• **Problem details**
Could the entries below be transcribed word for word, with the pictures omitted?
** Opening Information shown block **
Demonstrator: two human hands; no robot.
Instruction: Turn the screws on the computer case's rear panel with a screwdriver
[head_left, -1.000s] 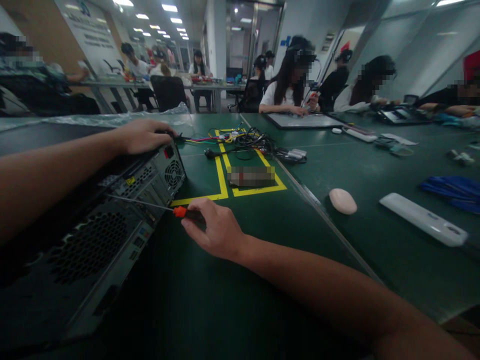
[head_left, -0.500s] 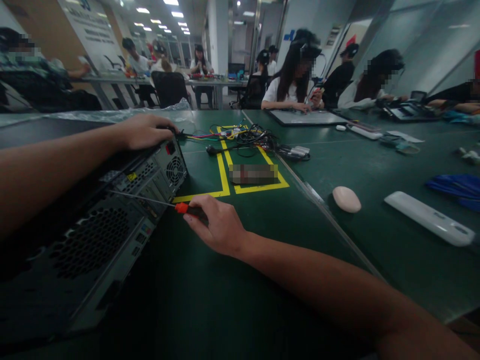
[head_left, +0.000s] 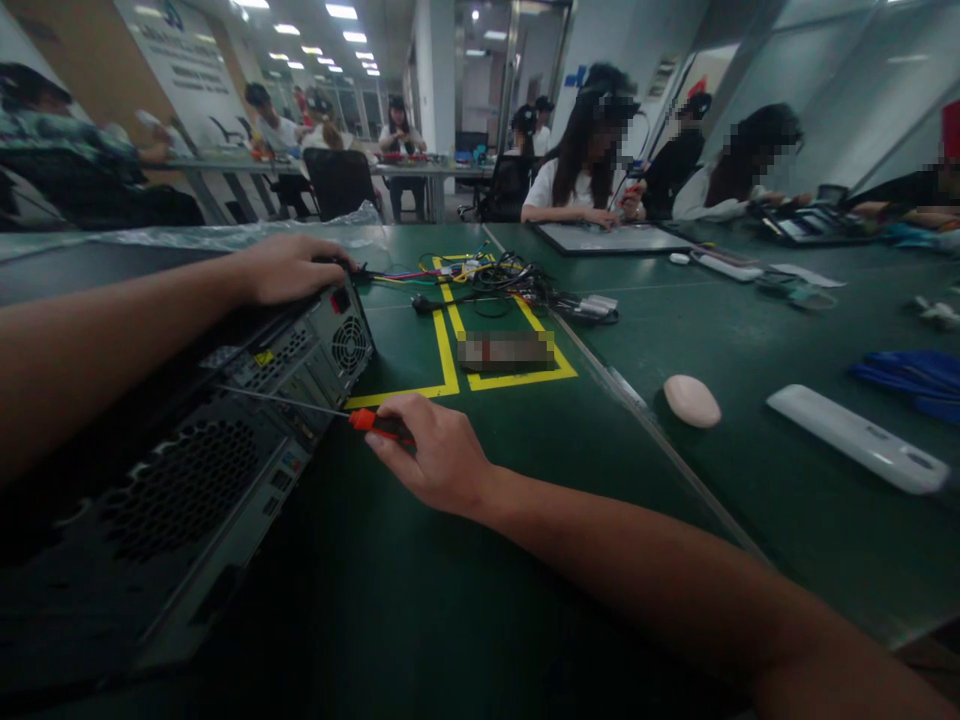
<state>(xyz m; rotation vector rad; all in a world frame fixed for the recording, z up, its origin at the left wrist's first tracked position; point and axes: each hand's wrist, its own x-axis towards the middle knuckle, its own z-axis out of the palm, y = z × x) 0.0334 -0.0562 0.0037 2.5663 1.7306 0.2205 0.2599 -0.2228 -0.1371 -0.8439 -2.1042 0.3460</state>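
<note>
A black and grey computer case [head_left: 296, 420] lies on the green table at the left, its rear panel with vents and ports facing me. My left hand [head_left: 292, 268] grips its top edge near the far corner, fingers together and bent over the rim. My right hand [head_left: 439, 450] is closed around the orange and black handle of a screwdriver [head_left: 365, 420]. The long thin shaft points left to the upper part of the rear panel. Whether the tip sits in a screw is too small to tell.
Tangled cables [head_left: 517, 285] lie beyond, across yellow tape [head_left: 450, 360]. A pixelated object [head_left: 506, 352] is inside one taped box. Rightward are a pale mouse [head_left: 691, 400], a white elongated device [head_left: 855, 437] and blue cloth [head_left: 911, 380]. Other people work opposite; clear plastic [head_left: 247, 230] lies behind the case.
The screwdriver handle has turned slightly in my right hand, showing more orange between the fingers. My left hand and the case stay in place.
</note>
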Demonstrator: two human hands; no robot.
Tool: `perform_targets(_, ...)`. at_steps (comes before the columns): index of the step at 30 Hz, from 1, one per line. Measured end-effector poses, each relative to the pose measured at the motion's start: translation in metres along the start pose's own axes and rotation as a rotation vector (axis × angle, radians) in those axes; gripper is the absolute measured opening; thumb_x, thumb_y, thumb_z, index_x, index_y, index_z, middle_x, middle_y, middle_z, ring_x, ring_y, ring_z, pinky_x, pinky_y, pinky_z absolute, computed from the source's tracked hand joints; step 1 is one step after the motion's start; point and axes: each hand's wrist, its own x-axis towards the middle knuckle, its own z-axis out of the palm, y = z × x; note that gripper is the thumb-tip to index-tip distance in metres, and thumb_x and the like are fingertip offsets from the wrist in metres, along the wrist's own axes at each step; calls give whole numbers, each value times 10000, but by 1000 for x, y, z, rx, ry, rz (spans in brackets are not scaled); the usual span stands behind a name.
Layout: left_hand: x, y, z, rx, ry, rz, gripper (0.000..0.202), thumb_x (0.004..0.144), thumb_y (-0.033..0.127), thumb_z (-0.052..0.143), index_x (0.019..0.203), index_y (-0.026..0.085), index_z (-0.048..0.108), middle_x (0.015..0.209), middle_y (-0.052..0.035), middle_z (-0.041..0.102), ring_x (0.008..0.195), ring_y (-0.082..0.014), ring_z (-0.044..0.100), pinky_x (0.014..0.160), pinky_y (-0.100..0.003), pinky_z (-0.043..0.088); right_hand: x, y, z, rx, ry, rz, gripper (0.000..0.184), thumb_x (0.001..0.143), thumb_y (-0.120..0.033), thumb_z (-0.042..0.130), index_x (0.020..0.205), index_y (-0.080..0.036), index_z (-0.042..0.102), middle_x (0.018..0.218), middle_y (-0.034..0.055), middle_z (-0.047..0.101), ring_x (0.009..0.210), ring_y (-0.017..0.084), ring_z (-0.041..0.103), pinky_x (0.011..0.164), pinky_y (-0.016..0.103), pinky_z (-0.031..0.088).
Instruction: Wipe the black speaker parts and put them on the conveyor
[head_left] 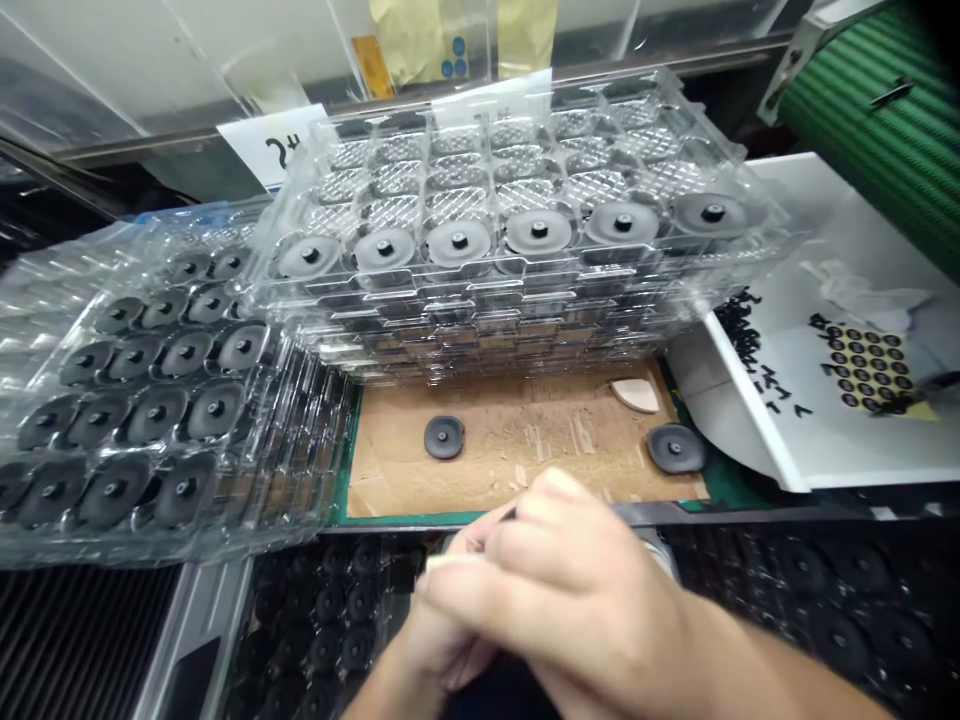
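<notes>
My right hand (577, 590) is closed and lies over my left hand (439, 635), just in front of the cardboard sheet (517, 470). My left hand is closed too, its fingers mostly hidden under the right. A small dark bit shows between the fingers, but what they hold is hidden. On the cardboard lie a round dark grey disc (444, 437) with a raised centre and, at the right end, a second grey disc (676, 448). Near that one rests a pale, leaf-shaped piece (635, 394).
Behind the cardboard stands a stack of clear plastic trays (487, 300), its front row holding grey discs. More filled trays (150, 400) are stacked at left. The white bin (825, 450) at right holds small black pieces and a sheet of round black dots (868, 367). A green belt (885, 120) hangs above.
</notes>
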Motion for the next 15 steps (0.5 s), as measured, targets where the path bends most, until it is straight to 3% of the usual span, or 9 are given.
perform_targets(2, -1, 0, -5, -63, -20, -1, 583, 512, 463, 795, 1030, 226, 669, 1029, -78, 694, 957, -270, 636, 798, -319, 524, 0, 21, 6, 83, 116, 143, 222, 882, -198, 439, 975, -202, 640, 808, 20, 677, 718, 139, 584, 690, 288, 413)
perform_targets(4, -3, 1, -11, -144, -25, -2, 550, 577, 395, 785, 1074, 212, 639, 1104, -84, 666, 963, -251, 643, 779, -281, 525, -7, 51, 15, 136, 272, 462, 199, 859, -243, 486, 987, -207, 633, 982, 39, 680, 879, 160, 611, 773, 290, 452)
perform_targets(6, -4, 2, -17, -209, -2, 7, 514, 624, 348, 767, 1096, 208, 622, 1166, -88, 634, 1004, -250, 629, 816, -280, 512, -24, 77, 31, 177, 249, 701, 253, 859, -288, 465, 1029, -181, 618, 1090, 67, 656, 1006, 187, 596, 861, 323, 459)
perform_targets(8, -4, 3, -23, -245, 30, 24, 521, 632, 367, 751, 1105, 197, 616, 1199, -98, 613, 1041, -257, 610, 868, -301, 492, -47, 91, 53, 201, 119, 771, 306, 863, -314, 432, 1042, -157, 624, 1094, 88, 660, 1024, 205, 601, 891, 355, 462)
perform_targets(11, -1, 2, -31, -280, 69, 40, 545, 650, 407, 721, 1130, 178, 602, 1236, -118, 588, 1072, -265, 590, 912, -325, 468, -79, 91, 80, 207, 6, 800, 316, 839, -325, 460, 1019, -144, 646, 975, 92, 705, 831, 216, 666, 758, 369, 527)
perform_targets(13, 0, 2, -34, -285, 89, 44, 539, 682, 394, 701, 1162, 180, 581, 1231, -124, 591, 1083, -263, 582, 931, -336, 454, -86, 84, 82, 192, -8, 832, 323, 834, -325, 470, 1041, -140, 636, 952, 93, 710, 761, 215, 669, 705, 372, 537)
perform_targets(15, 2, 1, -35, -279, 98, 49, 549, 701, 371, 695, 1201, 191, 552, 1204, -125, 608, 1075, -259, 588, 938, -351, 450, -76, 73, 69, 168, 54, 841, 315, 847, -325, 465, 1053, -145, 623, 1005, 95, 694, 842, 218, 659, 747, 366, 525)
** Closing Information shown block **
• **Answer space**
Demonstrator: two human hands; no robot.
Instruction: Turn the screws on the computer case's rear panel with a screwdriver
[head_left, -1.000s] 
[head_left, -0.500s] 
[head_left, +0.000s] 
<state>(xyz m; rotation vector rad; all in a world frame fixed for the recording, z up, its origin at the left wrist's first tracked position; point and axes: each hand's wrist, its own x-axis towards the middle knuckle, its own z-axis out of the palm, y = z × x) 0.0334 -0.0562 0.0037 2.5663 1.7306 0.2205 0.2599 -0.2228 -0.1371 -0.8439 -2.1042 0.3460</state>
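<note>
A black and grey computer case [head_left: 296, 420] lies on the green table at the left, its rear panel with vents and ports facing me. My left hand [head_left: 292, 268] grips its top edge near the far corner, fingers together and bent over the rim. My right hand [head_left: 439, 450] is closed around the orange and black handle of a screwdriver [head_left: 365, 420]. The long thin shaft points left to the upper part of the rear panel. Whether the tip sits in a screw is too small to tell.
Tangled cables [head_left: 517, 285] lie beyond, across yellow tape [head_left: 450, 360]. A pixelated object [head_left: 506, 352] is inside one taped box. Rightward are a pale mouse [head_left: 691, 400], a white elongated device [head_left: 855, 437] and blue cloth [head_left: 911, 380]. Other people work opposite; clear plastic [head_left: 247, 230] lies behind the case.
The screwdriver handle has turned slightly in my right hand, showing more orange between the fingers. My left hand and the case stay in place.
</note>
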Demonstrator: two human hands; no robot.
Tool: `perform_targets(_, ...)`. at_steps (comes before the columns): index of the step at 30 Hz, from 1, one per line. Measured end-effector poses, each relative to the pose measured at the motion's start: translation in metres along the start pose's own axes and rotation as a rotation vector (axis × angle, radians) in those axes; gripper is the absolute measured opening; thumb_x, thumb_y, thumb_z, index_x, index_y, index_z, middle_x, middle_y, middle_z, ring_x, ring_y, ring_z, pinky_x, pinky_y, pinky_z absolute, computed from the source's tracked hand joints; step 1 is one step after the motion's start; point and axes: each hand's wrist, its own x-axis towards the middle knuckle, its own z-axis out of the palm, y = z × x; note that gripper is the thumb-tip to index-tip distance in metres, and thumb_x and the like are fingertip offsets from the wrist in metres, along the wrist's own axes at each step; calls give whole numbers, each value times 10000, but by 1000 for x, y, z, rx, ry, rz (spans in brackets are not scaled); the usual span stands behind a name.
Layout: left_hand: x, y, z, rx, ry, rz, gripper (0.000..0.202), thumb_x (0.004..0.144), thumb_y (-0.033..0.127), thumb_z (-0.052..0.143), index_x (0.019..0.203), index_y (-0.026..0.085), index_z (-0.048..0.108), middle_x (0.015..0.209), middle_y (-0.052..0.035), middle_z (-0.041..0.102), ring_x (0.008..0.195), ring_y (-0.082..0.014), ring_z (-0.044..0.100), pinky_x (0.014..0.160), pinky_y (-0.100..0.003), pinky_z (-0.043..0.088); right_hand: x, y, z, rx, ry, rz, gripper (0.000..0.184), thumb_x (0.001..0.143), thumb_y (-0.120..0.033), thumb_z (-0.042..0.130), index_x (0.020..0.205), index_y (-0.080..0.036), index_z (-0.042..0.102), middle_x (0.018..0.218), middle_y (-0.034..0.055), middle_z (-0.047..0.101), ring_x (0.009..0.210), ring_y (-0.017..0.084), ring_z (-0.041..0.103), pinky_x (0.011..0.164), pinky_y (-0.016..0.103), pinky_z (-0.031..0.088).
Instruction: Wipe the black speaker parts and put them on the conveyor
[head_left] 
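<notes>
My right hand (577, 590) is closed and lies over my left hand (439, 635), just in front of the cardboard sheet (517, 470). My left hand is closed too, its fingers mostly hidden under the right. A small dark bit shows between the fingers, but what they hold is hidden. On the cardboard lie a round dark grey disc (444, 437) with a raised centre and, at the right end, a second grey disc (676, 448). Near that one rests a pale, leaf-shaped piece (635, 394).
Behind the cardboard stands a stack of clear plastic trays (487, 300), its front row holding grey discs. More filled trays (150, 400) are stacked at left. The white bin (825, 450) at right holds small black pieces and a sheet of round black dots (868, 367). A green belt (885, 120) hangs above.
</notes>
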Motion for the next 15 steps (0.5 s), as measured, targets where the path bends most, until it is straight to 3% of the usual span, or 9 are given.
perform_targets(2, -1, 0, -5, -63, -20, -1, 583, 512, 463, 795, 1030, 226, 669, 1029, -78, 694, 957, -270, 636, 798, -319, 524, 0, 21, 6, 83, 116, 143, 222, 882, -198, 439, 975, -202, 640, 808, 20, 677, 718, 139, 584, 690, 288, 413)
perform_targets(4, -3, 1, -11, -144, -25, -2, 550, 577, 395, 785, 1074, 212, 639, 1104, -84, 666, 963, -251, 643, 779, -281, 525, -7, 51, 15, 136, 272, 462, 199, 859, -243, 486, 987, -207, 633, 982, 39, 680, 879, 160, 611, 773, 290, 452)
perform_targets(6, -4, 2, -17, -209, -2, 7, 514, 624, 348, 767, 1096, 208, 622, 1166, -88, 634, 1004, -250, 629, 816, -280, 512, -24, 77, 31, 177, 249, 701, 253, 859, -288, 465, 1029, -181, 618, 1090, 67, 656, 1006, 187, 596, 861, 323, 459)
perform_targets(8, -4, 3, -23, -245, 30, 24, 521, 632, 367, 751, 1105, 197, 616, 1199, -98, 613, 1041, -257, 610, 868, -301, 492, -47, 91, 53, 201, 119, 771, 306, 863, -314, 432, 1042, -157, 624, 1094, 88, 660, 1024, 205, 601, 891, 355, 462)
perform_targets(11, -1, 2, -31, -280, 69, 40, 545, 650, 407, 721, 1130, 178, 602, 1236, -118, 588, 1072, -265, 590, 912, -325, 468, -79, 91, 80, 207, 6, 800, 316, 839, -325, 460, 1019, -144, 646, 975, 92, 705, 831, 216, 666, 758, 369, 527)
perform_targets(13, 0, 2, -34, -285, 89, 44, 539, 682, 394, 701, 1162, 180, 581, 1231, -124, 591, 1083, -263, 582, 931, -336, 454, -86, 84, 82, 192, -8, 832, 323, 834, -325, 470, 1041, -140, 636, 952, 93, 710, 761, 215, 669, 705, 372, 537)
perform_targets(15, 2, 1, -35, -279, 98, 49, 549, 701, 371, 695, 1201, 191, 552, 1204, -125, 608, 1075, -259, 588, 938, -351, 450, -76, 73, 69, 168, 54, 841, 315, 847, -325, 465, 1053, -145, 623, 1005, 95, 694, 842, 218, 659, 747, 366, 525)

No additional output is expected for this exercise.